Geonhak donnait tout ce qu'il pouvait pour que le mouvement ne soit jamais effectué. Il puisa dans ses maigres forces, quitte à le faire tanguer de fatigue, afin que l'inévitable ne puisse pas se produire. Hélas, la voix de son géniteur était si persuasive, il se sentait flancher un peu plus à chaque mot qu'il prononçait.
« - Ne penses pas pouvoir penser par toi-même, lança à voix haute le Roi permettant à toute l'assemblée d'ouïr ses propos. Tu n'es rien, juste un pantin bon à obéir. »
L'homme s'approcha un peu plus de son fils qui tremblait de fatigue et frustration : il aimerait tant avoir le contrôle de son corps pour faire pivoter l'arme en direction de son géniteur afin de lui trancher la tête à lui et non à ce pauvre gamin. Cependant, une main vint serrer son épaule et l'emprise devint si forte que Geonhak crut défaillir.
« - Tue-le. »
La maigre lucidité du Kim vola en éclat, son regard s'embruma sous le regard des condamnés qui furent perturbés par cette scène. Hélas, ils ne purent l'analyser davantage car la lame s'abattit sur le cou de l'enfant dont la tête roula non loin de celle de sa mère. Le pauvre mari s'effondra à son tour, ses mains tombant sur ses genoux alors que des torrents dévalaient ses joues : il avait eu l'espoir que le prince épargnerait son fils.

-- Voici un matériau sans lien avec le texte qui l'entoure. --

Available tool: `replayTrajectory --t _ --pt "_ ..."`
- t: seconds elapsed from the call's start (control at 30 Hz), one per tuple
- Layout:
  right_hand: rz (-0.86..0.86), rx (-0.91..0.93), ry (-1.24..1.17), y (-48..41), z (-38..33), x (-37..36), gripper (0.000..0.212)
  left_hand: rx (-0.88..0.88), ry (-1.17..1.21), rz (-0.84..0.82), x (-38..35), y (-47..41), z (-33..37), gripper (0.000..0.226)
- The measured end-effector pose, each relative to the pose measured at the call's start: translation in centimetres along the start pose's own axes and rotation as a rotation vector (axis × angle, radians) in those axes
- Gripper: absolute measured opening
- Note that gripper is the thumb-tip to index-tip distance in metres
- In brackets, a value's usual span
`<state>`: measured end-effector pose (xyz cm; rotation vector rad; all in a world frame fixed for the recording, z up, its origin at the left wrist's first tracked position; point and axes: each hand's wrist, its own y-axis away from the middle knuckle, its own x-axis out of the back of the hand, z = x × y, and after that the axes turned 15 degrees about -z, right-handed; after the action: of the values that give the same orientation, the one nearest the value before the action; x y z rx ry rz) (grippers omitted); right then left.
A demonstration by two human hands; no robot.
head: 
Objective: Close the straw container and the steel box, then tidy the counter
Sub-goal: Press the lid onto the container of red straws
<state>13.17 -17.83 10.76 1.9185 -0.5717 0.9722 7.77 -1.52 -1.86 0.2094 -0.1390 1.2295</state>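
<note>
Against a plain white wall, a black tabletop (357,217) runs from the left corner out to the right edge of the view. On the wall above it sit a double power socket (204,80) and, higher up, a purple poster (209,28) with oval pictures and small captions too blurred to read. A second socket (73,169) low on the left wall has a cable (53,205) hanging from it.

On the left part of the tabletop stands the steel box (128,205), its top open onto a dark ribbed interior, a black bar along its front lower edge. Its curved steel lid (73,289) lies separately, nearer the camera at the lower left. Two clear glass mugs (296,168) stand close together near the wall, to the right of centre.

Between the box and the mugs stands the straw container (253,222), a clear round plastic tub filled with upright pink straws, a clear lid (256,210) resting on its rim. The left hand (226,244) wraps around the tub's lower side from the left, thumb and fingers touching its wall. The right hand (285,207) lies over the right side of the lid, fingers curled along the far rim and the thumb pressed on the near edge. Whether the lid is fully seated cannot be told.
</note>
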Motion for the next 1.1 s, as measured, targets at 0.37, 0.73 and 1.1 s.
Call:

Toutes les personnes présentes furent choquées par l'acte qui venait de se dérouler sous leurs yeux : le prince Kim Geonhak venait réellement de tuer un enfant. C'était un spectacle choquant, personne n'aurait pensé le futur successeur capable d'une telle horreur. Eux qui avaient cru que le passage de pouvoir amènerait la paix dans le royaume de Zéphyr, eux qui avaient eu l'espoir d'avoir un avenir radieux lorsque le tyran descendrait du trône : ils s'étaient tous trompés apparemment.
« - Geonhak... Pourquoi ? »
Les yeux de Youngjo se posèrent sur le corps de son ami tandis que Wooseok avait mis sa main devant sa bouche afin d'étouffer son cri. Seoho, quant à lui, était statique et son expression était grave : il était le seul à comprendre la raison du changement de comportement de son frère. Défaitiste, l'adopté tourna simplement les talons en serrant ses poings : il avait échoué dans sa quête de protéger son petit frère.
Geonhak était maintenant prisonnier des griffes du monstre.